» Task objective
Return, word for word, only the lines of the data below that lie between the line with "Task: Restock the" and the line with "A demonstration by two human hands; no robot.", those two lines included.

» Given information
*** Begin section ***
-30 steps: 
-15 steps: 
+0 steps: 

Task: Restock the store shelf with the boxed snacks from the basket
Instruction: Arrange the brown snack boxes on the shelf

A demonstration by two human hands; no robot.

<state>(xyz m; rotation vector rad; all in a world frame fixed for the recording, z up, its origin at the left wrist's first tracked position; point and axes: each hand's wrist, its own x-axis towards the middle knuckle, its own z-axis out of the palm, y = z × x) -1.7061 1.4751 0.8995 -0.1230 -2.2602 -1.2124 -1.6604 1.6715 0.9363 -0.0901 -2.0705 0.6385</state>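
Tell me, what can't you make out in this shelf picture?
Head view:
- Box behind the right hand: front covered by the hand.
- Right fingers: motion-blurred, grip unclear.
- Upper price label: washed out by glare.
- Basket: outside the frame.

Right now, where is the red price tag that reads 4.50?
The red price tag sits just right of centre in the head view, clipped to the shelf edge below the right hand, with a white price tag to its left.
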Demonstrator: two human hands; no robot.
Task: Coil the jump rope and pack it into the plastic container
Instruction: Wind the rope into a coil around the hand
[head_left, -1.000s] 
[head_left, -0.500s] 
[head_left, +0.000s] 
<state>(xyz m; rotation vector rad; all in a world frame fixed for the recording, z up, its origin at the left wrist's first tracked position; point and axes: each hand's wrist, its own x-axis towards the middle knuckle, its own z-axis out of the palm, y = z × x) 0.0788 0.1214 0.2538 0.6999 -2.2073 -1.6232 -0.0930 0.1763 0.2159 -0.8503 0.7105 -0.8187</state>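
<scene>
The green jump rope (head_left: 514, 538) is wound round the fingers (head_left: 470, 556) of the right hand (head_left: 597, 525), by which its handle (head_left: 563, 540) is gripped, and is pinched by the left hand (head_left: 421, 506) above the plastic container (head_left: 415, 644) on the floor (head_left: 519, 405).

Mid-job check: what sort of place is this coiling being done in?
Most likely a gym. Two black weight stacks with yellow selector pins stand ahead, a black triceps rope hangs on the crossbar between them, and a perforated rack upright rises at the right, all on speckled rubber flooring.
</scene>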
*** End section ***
» Written answer
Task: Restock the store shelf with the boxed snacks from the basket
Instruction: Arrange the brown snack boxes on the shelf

A demonstration by two human hands; no robot.

The required output is complete.